Here is a clear slate to see a little more clearly


----------



## Jake Creamer (Apr 5, 2014)

It might be fun for you (but unnecessary to the reader) to know exactly why the roads meander all over the place. Topographically speaking, terrain features generally guide borders and dictate where roads, cities, etc are located.


----------



## Moxis (Apr 5, 2014)

Oh sorry I forgot to say those are boarder lines not roads. The purpose of the map for me was to keep track of where city's were to each other and for a general idea of where my characters are when I'm writing. The island is about the size of Australia. Sorry for the confusion.


----------



## kilroy214 (Apr 5, 2014)

As a Geographer and Cartographer, the map provided works as a political map, but I would suggest adding physical features in as well, ie mountain ranges, rivers, forest, etc. If this is a continent and world sized, so to speak, remember that polar caps and tundra will more than likely (but not necessarily) be a factor too. 
Adding moundtains, rivers and forests might not sound like a big deal, but recall they play a big roll in the physical world.

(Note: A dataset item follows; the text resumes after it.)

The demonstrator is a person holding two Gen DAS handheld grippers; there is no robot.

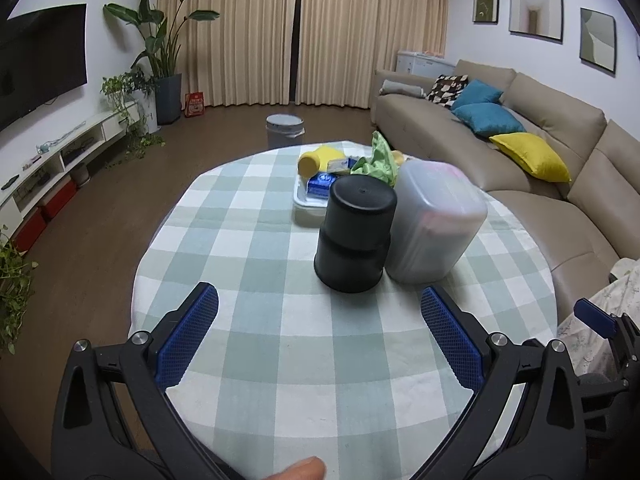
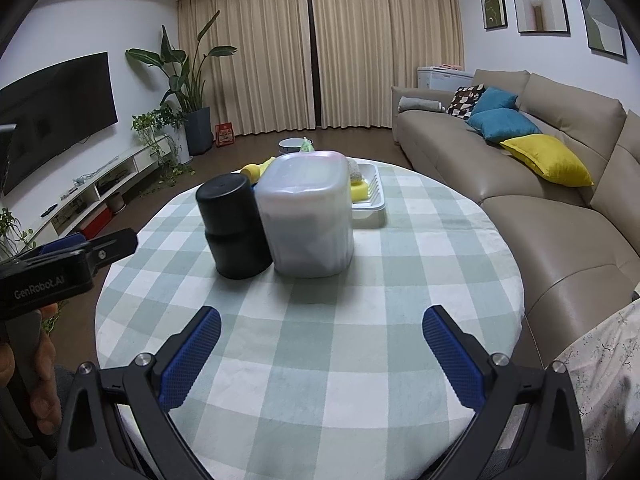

If you have a mountain range, odds are one side is going to be in a rain shadow, and will therefore be in more arid environment, possibly even barren desert. Rivers stem from mountains, so the area directly on the windward side of the range will be very moist, and if close to the equator, more than likely tropical rainforest.
But this all depends on wind patterns and ocean currents, and I know this all sounds like a lot of technical data, but just remember one key thing;
 climate is affected by physical terrain, and climate is a massive deciding factor on the culture of an area.

If you have a country that you want to be strong, militaristic, and rule powerful armies led by a monarch, then butt them up against the leeward side of a mountain range that would make their entire country a desert, that culture would not work. More than likely it would be small groups of wandering nomads lead by elders or chieftens who are very technologically hindered and who herd sheep or something equivalent from oasis to oasis. These people would generally not care about world events that don't directly affect them and wouldn't even bother with borders on maps.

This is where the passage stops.